Series of Earthquakes Hits North Iceland

Rocks falling from Gjögur mountain, Saturday.

Rocks falling from Gjögur mountain, Saturday. Photo/Sigurgeir Haraldsson

Vala Hafstað

A series of earthquakes hit North Iceland over the weekend. The largest one, of magnitude 5.8, hit at 7:07 last night. Two other large ones, measuring 5.4 and 5.6 hit Saturday, shortly after 3 pm and just before 7:30 pm, respectively. The source of last night’s earthquake was roughly 30 km north-northeast of Siglufjörður, while the source of the other ones was roughly 20 km northeast of Siglufjörður, according to the Icelandic Met Office .

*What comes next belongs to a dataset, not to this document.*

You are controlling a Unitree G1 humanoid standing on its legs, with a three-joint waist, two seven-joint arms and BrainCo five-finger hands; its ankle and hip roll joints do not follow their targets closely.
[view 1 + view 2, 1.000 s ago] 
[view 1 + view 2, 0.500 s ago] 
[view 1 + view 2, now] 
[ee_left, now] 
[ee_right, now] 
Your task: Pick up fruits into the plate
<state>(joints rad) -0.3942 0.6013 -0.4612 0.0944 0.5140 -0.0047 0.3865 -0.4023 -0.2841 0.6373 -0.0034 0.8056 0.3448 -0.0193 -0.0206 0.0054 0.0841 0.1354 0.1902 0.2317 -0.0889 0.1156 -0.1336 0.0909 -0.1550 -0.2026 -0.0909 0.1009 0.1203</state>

Since noon, June 19, more than 3,000 tremors have been registered in the area by the seismic network of the Icelandic Met Office.

The three largest quakes were felt in many parts of the country. The seismic activity is still ongoing and on Saturday, the national police commissioner declared a phase of uncertainty in North Iceland.

The map shows the location of the earthquakes.

The map shows the location of the earthquakes. Map: The Icelandic Met Office

People who felt the largest earthquakes described how things trembled in their houses and items fell from shelves.

Arnar Sigurðsson, the skipper of a whale watching boat, was sailing north of Hrísey island around 3 pm on Saturday. “There was a blow to the boat,” he tells Morgunblaðið . “I found it surprising, because we were moving very slowly. I thought the engine had malfunctioned, or something gotten stuck in the propeller.”

Ámundi Gunnarsson, Siglufjörður fire chief, was at home when the quake hit Saturday night. He lives on the third floor of a wooden house. “It felt like someone had driven into the house, which shook for about half a minute,” he related.

No injuries or major property damage have been reported. A substantial amount of falling rocks was reported Saturday in mountains near Siglufjörður and Ólafsfjörður.

The Department of Public Safety and Emergency Management has warned that this seismic activity is likely to continue for the coming days, and people have been asked to avoid hiking in the mountains around Siglufjörður and Ólafsfjörður until it is over. The Icelandic Met Office reports there is a chance of more large earthquakes in the area.